EXERCISE => Return copies of the lines below that mention "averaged".

INFORMATION PROVIDED =>
━━━━━━

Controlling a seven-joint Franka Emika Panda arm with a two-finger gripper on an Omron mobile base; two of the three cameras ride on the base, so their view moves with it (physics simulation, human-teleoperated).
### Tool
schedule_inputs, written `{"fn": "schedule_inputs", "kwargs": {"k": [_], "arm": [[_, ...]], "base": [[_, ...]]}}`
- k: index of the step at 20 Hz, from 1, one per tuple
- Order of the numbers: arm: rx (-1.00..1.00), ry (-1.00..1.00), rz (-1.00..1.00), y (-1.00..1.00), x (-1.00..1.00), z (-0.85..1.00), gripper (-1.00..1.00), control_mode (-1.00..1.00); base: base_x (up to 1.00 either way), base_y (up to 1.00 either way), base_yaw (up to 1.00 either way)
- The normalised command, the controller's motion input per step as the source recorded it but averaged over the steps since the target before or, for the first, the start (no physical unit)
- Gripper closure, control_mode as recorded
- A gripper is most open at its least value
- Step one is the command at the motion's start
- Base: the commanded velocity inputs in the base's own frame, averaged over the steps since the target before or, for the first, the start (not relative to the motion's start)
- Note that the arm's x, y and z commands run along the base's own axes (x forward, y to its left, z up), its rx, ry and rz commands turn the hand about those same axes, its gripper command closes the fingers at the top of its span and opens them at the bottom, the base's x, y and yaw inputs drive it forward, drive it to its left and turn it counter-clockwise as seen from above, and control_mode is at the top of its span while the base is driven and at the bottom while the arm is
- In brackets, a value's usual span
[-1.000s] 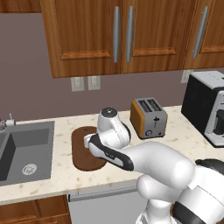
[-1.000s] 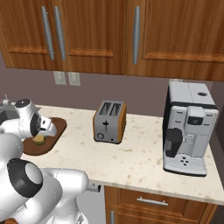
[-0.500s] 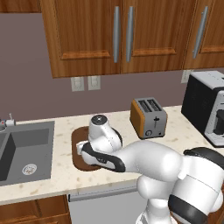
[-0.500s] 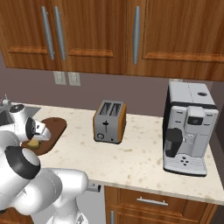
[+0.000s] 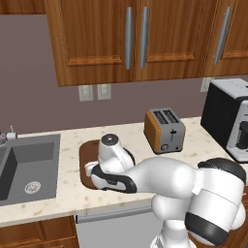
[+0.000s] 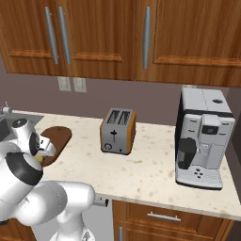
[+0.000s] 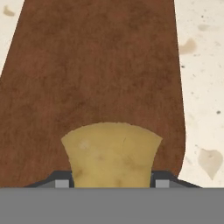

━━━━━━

OUTPUT FOR THIS EXERCISE =>
- The normalised command, the controller's motion input per step as the source recorded it but averaged over the steps since the target before or, for the first, the start (no physical unit)
- Base: the commanded velocity inputs in the base's own frame, averaged over the steps since the target before or, for the first, the start (not relative to the motion's start)

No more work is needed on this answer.